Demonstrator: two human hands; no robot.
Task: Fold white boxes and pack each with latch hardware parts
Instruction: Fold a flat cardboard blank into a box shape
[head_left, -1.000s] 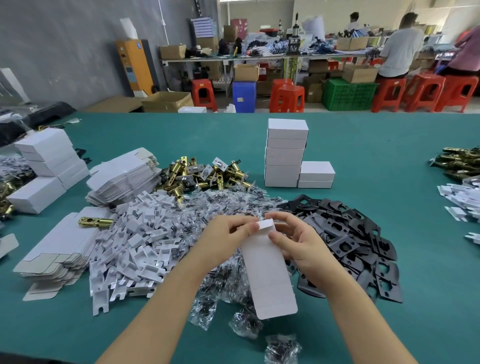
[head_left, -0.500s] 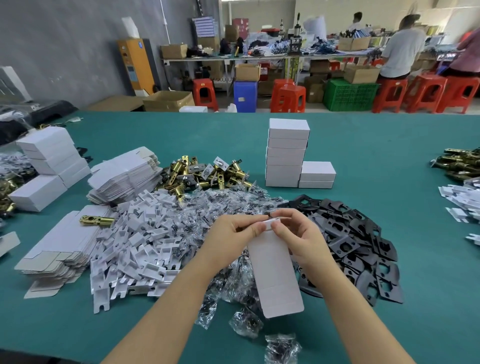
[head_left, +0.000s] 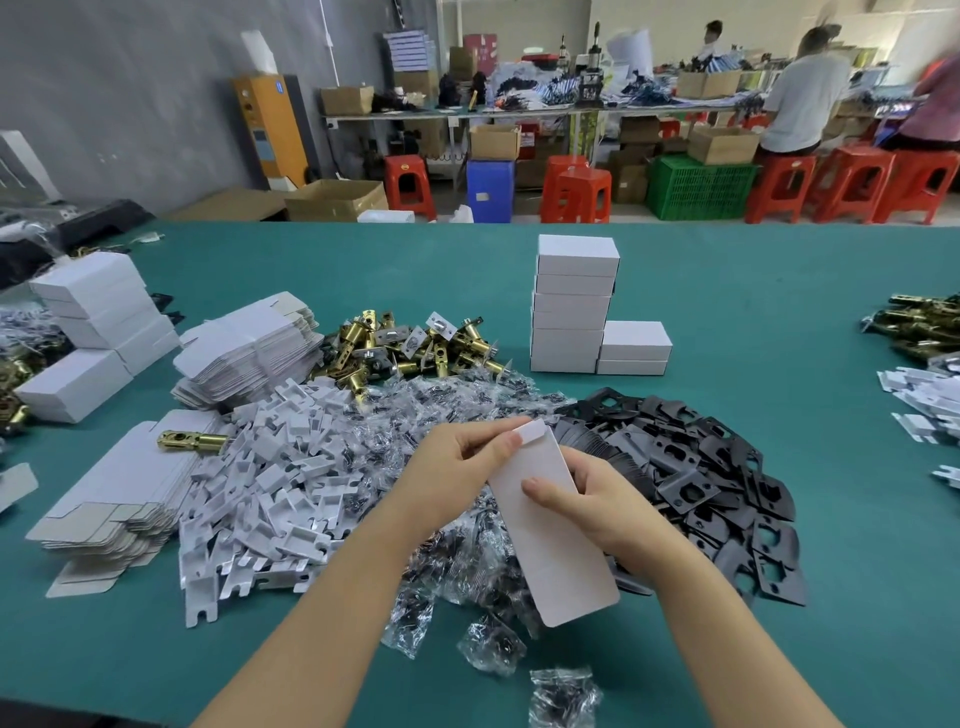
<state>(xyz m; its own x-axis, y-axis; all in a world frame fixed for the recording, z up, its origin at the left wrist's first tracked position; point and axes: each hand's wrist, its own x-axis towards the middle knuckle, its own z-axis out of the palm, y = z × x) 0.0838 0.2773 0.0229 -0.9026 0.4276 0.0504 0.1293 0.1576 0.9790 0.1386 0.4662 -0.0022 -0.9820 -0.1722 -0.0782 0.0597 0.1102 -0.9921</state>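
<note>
I hold a flat white box blank (head_left: 558, 540) above the parts heap, its long side running toward me. My left hand (head_left: 457, 473) pinches its far end by the small flap. My right hand (head_left: 597, 501) grips its right edge, thumb lying on the top face. Under and around it lie clear bags of screws (head_left: 457, 410), white plastic inserts (head_left: 270, 483), black strike plates (head_left: 717, 467) and brass latch bolts (head_left: 415, 348). Folded white boxes (head_left: 574, 304) stand stacked behind the heap.
Flat box blanks (head_left: 249, 348) are piled at the left, with more blanks (head_left: 119, 499) nearer me and one brass latch (head_left: 189, 441) on them. More white boxes (head_left: 98, 322) stand far left. Latches and inserts (head_left: 919, 364) lie at the right edge. People work at benches beyond the green table (head_left: 779, 322).
My right hand slid from the box's far flap down to its right edge. The blank tilted slightly, its near end swinging to the right. My left hand kept its pinch on the far end.
</note>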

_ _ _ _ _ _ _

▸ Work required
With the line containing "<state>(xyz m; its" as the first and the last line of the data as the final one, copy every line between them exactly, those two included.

▸ Solution to this task
<state>(xyz m; its own x-axis, y-axis; all in a world frame fixed for the recording, z up, its origin at the left wrist's first tracked position; point and axes: each hand's wrist, its own x-axis towards the middle knuckle, its own z-axis out of the palm, y = z × x) 0.0838 0.2773 0.0229 -0.9026 0.4276 0.0504 0.1293 0.1576 0.9790 0.1386 0.4662 -0.0022 -0.9820 -0.1722 -0.0782 0.0597 0.1102 -0.9921</state>
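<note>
I hold a flat white box blank (head_left: 558, 540) above the parts heap, its long side running toward me. My left hand (head_left: 457, 473) pinches its far end by the small flap. My right hand (head_left: 597, 501) grips its right edge, thumb lying on the top face. Under and around it lie clear bags of screws (head_left: 457, 410), white plastic inserts (head_left: 270, 483), black strike plates (head_left: 717, 467) and brass latch bolts (head_left: 415, 348). Folded white boxes (head_left: 574, 304) stand stacked behind the heap.
Flat box blanks (head_left: 249, 348) are piled at the left, with more blanks (head_left: 119, 499) nearer me and one brass latch (head_left: 189, 441) on them. More white boxes (head_left: 98, 322) stand far left. Latches and inserts (head_left: 919, 364) lie at the right edge. People work at benches beyond the green table (head_left: 779, 322).
My right hand slid from the box's far flap down to its right edge. The blank tilted slightly, its near end swinging to the right. My left hand kept its pinch on the far end.
</note>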

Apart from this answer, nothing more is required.